On Thursday Broadway went dark. If the virus subsides, performances will commence the week of April 13, 2020. But that’s left Clinch and her fellow ushers uncertain about how they will pay their bills. In the past, she’s worked as a barista or a dog walker, but she thinks those jobs will be in short supply as New York City struggles to wait out the pandemic.
“The theatrical community is really resilient and really smart, because money is a struggle on even a good day,” said Clinch. “But this is something different. This is something where New York State or the federal government needs to step in and help.”
People who sell tickets and popcorn in cinemas around the country are facing a similar hardships. An hour before his shift at the Alamo Drafthouse in Yonkers was supposed to start on Friday, Joel Valentin got the message that the theaters were closed due to coronavirus. Valentin was told he’d been furloughed and could apply for unemployment benefits.
“I don’t have much saved,” said Valentin. “I’m talking with my landlord to see what kind of solution is possible. I’ve cancelled all my subscriptions — my gym, Spotify, Netflix.”

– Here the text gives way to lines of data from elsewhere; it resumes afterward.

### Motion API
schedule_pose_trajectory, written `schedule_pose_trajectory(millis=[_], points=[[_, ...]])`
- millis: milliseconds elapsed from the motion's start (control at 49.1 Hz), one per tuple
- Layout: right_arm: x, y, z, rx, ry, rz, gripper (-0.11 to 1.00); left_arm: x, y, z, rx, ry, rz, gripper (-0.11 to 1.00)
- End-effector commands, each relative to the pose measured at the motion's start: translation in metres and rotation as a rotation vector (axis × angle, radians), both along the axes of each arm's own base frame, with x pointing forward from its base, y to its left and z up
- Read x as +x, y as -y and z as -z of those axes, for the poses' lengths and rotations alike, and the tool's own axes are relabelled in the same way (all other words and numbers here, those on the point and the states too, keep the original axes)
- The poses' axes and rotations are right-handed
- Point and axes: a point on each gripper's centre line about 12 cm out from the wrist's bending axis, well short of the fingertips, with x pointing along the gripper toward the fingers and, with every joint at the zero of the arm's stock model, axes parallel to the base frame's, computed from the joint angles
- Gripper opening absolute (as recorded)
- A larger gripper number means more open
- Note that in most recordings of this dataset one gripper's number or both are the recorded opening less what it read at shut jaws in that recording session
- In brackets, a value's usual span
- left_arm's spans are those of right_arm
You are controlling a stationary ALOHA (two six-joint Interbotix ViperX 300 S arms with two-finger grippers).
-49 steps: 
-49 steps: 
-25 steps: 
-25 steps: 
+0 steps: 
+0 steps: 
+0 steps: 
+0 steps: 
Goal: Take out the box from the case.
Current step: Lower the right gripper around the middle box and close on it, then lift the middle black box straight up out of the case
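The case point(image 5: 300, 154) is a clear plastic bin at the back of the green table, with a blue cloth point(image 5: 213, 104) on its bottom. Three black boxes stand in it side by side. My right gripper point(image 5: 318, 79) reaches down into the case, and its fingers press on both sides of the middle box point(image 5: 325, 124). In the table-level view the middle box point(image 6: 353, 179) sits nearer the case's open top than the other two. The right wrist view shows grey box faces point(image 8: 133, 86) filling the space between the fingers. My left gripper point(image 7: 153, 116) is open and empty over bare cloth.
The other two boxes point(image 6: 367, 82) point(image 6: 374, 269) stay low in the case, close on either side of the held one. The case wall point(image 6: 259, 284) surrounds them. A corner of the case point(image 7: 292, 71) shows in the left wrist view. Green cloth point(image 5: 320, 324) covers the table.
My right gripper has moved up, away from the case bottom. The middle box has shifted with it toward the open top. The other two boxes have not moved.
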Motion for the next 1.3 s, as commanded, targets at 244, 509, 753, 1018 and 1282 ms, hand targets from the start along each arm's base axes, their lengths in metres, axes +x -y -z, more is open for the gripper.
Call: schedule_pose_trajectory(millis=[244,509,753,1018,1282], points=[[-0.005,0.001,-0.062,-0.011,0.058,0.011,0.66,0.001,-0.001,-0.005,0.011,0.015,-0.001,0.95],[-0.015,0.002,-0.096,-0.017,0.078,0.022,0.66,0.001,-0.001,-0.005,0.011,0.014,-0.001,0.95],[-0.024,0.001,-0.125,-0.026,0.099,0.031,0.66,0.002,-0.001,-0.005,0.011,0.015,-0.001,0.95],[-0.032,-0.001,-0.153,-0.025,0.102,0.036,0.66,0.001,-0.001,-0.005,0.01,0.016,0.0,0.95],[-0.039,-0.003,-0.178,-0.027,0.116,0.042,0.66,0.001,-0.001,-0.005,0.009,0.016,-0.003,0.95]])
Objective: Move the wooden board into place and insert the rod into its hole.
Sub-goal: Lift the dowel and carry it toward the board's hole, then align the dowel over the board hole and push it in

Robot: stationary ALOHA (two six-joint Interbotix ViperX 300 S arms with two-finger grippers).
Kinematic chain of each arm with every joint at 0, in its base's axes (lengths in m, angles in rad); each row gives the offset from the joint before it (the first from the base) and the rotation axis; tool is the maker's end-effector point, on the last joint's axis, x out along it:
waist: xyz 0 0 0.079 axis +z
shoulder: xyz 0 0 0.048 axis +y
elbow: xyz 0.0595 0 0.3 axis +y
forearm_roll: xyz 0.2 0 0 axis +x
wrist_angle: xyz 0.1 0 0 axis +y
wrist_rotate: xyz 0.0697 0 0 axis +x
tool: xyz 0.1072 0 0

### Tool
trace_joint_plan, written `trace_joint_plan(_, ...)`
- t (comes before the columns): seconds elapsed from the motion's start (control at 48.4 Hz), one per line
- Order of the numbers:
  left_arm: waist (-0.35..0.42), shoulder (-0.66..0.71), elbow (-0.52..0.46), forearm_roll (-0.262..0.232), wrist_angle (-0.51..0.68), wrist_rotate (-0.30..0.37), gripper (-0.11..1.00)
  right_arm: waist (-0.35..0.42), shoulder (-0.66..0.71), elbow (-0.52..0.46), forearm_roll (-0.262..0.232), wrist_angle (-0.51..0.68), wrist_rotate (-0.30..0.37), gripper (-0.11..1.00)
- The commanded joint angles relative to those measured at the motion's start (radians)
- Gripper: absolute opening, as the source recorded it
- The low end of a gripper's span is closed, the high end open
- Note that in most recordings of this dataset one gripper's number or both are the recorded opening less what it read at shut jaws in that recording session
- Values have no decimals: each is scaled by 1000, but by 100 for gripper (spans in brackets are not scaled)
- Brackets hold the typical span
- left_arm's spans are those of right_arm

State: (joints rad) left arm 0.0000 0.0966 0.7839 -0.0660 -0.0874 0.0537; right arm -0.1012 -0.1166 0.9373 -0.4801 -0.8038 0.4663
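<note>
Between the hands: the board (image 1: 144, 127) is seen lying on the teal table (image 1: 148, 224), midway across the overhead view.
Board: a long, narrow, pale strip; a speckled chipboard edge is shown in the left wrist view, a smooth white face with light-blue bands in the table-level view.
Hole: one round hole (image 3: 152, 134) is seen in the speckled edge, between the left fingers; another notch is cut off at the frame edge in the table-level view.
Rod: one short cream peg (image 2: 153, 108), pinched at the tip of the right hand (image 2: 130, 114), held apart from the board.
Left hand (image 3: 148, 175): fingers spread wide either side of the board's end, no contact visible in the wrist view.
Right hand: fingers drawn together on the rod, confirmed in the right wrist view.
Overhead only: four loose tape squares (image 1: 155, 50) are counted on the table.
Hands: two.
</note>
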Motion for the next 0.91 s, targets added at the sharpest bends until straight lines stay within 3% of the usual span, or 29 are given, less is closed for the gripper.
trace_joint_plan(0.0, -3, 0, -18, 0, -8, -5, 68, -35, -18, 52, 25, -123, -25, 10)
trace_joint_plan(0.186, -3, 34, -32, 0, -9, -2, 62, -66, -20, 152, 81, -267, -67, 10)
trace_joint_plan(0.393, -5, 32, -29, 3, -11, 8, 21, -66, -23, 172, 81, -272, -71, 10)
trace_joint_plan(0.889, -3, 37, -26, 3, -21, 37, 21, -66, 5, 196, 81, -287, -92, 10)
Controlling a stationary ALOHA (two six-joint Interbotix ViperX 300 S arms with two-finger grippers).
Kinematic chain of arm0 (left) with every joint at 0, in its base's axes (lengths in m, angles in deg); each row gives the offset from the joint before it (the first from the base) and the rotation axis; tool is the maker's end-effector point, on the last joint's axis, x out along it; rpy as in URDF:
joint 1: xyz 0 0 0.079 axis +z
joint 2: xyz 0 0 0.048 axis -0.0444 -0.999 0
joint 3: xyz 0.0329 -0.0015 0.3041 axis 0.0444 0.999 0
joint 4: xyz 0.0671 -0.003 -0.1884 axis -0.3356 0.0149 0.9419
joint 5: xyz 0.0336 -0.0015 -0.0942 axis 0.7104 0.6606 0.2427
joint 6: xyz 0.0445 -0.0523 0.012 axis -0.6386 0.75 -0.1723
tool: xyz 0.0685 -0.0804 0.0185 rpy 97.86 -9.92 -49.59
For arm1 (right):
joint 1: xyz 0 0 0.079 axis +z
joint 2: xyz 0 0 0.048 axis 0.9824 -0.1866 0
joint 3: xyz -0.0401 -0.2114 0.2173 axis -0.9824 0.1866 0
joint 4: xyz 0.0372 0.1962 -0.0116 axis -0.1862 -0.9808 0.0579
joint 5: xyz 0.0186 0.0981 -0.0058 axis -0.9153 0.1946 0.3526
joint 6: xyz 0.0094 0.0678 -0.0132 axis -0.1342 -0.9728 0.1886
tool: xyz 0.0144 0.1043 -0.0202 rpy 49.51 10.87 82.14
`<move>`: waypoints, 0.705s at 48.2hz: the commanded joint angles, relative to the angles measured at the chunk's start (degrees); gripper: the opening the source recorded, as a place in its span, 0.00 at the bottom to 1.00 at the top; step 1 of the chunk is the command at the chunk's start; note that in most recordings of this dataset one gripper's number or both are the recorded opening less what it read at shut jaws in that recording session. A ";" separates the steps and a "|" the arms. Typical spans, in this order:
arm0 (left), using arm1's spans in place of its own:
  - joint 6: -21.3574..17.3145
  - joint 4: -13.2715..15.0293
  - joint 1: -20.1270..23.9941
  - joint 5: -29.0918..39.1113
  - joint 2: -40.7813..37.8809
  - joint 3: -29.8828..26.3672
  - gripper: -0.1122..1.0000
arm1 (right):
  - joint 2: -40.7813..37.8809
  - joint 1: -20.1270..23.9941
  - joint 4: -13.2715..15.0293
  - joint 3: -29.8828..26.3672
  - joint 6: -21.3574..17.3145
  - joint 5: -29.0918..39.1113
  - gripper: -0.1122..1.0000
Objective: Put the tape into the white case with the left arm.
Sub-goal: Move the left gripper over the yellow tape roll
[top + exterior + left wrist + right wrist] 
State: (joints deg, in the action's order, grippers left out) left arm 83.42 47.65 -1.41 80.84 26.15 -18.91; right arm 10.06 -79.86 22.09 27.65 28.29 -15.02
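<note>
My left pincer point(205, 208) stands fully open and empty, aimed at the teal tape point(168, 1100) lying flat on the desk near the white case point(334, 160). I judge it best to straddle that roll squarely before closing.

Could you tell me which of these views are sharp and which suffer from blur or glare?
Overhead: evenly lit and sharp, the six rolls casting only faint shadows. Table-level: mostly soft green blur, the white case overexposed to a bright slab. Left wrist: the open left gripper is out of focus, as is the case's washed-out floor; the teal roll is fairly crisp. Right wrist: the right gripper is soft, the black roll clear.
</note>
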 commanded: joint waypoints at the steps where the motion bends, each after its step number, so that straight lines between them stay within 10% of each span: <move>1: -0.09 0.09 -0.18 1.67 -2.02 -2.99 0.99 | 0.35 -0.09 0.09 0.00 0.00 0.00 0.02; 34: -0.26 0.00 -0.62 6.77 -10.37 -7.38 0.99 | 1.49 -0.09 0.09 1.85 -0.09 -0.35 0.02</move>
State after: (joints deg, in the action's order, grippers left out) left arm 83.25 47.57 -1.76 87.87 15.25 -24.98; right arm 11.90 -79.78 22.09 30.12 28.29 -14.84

The shutdown has also created headaches for the indie film world. Festivals such as SXSW and Tribeca have been canceled, screenings for potential film buyers have been nixed, and cameras have stopped rolling. As the industry remains in limbo, some producers are turning their attention to scripts they can get in shape and productions they can ready for when life returns to normal.
“It’s hitting everyone hard, but I’m trying to be optimistic,” said Eric B. Fleischman, the producer of “Sleight” and CEO of Defiant Studios. “I’m hopeful that once things resume, there will be a lot of pent-up demand and business will boom again.”
Other companies are trying to find new revenue streams. David Garcia, a director and producer who runs an indie production company called Between Pictures LLC, is hoping to pick up work doing web content or working for local news broadcasts.
“I’m trying to pivot,” said Garcia. “We have no choice. We have to hunker down and try to make something happen.”
Towers says she’s one of the lucky ones. She made good money and put some aside. But she’s worried about other people on crews, such as production assistants, who don’t have a financial cushion. Towers hopes that the unions and guilds can come up with a way to extend some financial assistance.
“The sad thing is that it’s going to be the people in this industry who make the least who are going to be the hardest hit,” she said. “That’s who I’m worried about.”